[Work task] Write out the data once more, exactly as it reads.

[Data provided]
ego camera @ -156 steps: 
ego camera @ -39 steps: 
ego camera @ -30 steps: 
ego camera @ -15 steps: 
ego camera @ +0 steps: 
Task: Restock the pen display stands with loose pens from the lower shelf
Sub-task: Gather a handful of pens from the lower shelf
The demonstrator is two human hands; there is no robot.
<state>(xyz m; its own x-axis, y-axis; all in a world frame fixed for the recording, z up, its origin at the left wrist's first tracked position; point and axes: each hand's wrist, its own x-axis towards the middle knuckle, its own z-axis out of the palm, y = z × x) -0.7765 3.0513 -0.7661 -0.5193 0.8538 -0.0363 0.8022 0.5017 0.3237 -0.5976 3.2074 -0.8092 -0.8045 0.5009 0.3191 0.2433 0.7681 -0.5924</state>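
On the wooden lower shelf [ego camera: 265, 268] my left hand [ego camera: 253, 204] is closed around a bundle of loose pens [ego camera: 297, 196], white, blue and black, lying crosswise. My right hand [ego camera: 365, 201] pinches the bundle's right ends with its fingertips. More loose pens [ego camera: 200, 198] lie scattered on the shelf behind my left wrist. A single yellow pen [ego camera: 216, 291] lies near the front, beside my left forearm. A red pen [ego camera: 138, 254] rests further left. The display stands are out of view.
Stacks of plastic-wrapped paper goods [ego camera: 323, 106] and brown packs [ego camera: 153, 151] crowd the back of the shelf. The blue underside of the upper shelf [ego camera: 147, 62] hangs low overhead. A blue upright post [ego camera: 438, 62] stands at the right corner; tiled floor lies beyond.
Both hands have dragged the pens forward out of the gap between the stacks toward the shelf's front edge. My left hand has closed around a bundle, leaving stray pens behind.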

[Output for this task]
ego camera @ -156 steps: 
ego camera @ -39 steps: 
ego camera @ -30 steps: 
ego camera @ -15 steps: 
ego camera @ +0 steps: 
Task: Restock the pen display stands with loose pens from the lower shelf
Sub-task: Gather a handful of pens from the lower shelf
The demonstrator is two human hands; there is no robot.
<state>(xyz m; its own x-axis, y-axis; all in a world frame fixed for the recording, z up, its origin at the left wrist's first tracked position; point and axes: each hand's wrist, its own x-axis towards the middle knuckle, its own z-axis out of the palm, y = z × x) -0.7765 3.0513 -0.7661 -0.5193 0.8538 -0.0363 0.8022 0.5017 0.3237 -0.5976 3.2074 -0.8092 -0.8045 0.5009 0.3191 0.2433 0.7681 -0.5924</state>
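On the wooden lower shelf [ego camera: 265, 268] my left hand [ego camera: 253, 204] is closed around a bundle of loose pens [ego camera: 297, 196], white, blue and black, lying crosswise. My right hand [ego camera: 365, 201] pinches the bundle's right ends with its fingertips. More loose pens [ego camera: 200, 198] lie scattered on the shelf behind my left wrist. A single yellow pen [ego camera: 216, 291] lies near the front, beside my left forearm. A red pen [ego camera: 138, 254] rests further left. The display stands are out of view.
Stacks of plastic-wrapped paper goods [ego camera: 323, 106] and brown packs [ego camera: 153, 151] crowd the back of the shelf. The blue underside of the upper shelf [ego camera: 147, 62] hangs low overhead. A blue upright post [ego camera: 438, 62] stands at the right corner; tiled floor lies beyond.
Both hands have dragged the pens forward out of the gap between the stacks toward the shelf's front edge. My left hand has closed around a bundle, leaving stray pens behind.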

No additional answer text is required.